Protein Implicated In Aggressiveness Of Epithelial Tumors

NEW YORK (Reuters Health) - Breast and ovarian tumors that overexpress the RAB25 small GTPase are more aggressive and associated with a poorer outcome than tumors that do not overexpress this protein, researchers report in November issue of Nature Medicine published online October 24th.

These studies for the first time “implicate RAB25, and thus the RAB family of small G proteins, in aggressiveness of epithelial cancers,” Dr. Gordon B. Mills from The University of Texas M. D. Anderson Cancer Center in Houston and multicenter colleagues write.

“Our studies demonstrate that RAB25 is aberrant in both breast and ovarian cancer,” Dr. Mills told Reuters Health. “This suggests that it is a novel and unexpected target for therapy,” he added.
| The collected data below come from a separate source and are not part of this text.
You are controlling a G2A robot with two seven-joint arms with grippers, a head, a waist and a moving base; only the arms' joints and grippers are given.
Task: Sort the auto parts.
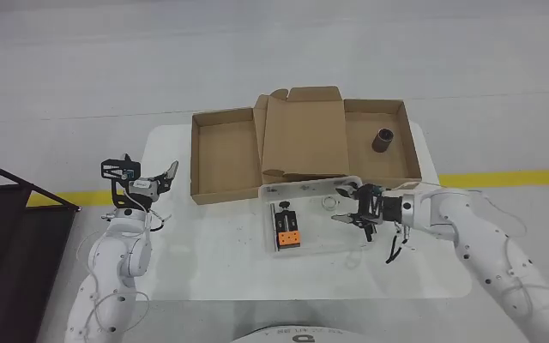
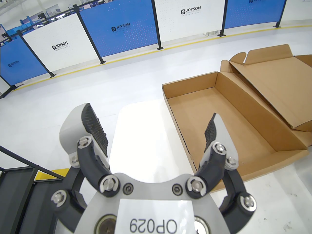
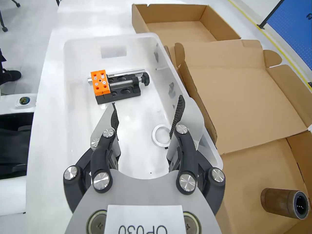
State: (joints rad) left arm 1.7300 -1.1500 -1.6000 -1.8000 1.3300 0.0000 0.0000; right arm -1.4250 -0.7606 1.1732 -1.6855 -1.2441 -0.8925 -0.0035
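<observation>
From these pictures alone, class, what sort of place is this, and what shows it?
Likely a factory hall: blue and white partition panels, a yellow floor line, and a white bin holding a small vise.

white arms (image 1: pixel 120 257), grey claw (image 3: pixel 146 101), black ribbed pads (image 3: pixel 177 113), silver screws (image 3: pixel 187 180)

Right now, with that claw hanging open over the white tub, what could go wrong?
The ring lies flat and thin near the tub's wall, so the open right gripper might slip off it or knock the wall and shift the tub. The vise looks lopsided; it could tilt in a grasp. The cylinder lies on its side in the box, so it may roll if bumped.
</observation>
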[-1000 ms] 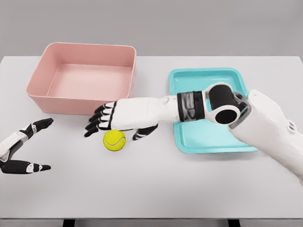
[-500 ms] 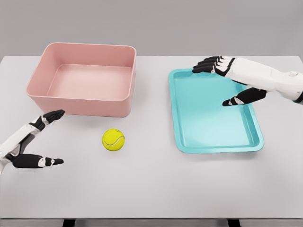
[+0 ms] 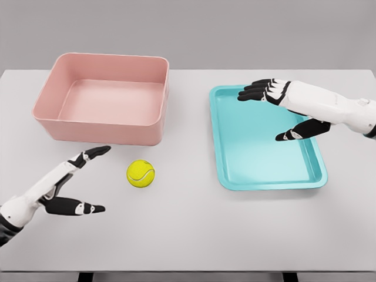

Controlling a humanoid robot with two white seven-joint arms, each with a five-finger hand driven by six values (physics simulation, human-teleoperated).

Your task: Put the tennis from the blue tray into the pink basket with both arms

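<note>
A yellow tennis ball [image 3: 141, 174] lies on the white table between the pink basket [image 3: 104, 97] and the blue tray [image 3: 264, 136], just in front of the basket's right corner. My left hand [image 3: 88, 179] is open a short way left of the ball, thumb and fingers spread toward it without touching. My right hand [image 3: 273, 111] hovers open over the far right part of the tray and holds nothing. The basket and the tray both hold nothing.
The white table [image 3: 194, 229] stretches wide in front of the ball and tray. Its front edge runs along the bottom of the view.
My right arm let go of the ball beside the basket and drew back over the tray. My left hand has moved right, closer to the ball. The ball stayed put.
</note>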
Increased DNA copy number of chromosome 1q is often seen in ovarian and breast cancers and is associated with a high relapse rate in invasive ductal breast carcinoma, the investigators explain in their report, “but the driver of the regional copy number increase in 1q has not been identified.”

Using array comparative genomic hybridization, they were able to pinpoint an increase in DNA copy number centered on the RAB25 small GTPase in chromosome 1q in roughly half of ovarian and breast tumors analyzed.

When they matched tumor samples to outcomes in about 100 patients with either breast or ovarian cancer, they found that increased DNA copy number or RNA level of RAB25 correlated with markedly reduced disease-free or overall survival.

This shows that RAB25 “is an indicator of prognosis,” Dr. Mills pointed out, and “in combination with other markers, it may provide a method to determine which patients need particular types of therapy.”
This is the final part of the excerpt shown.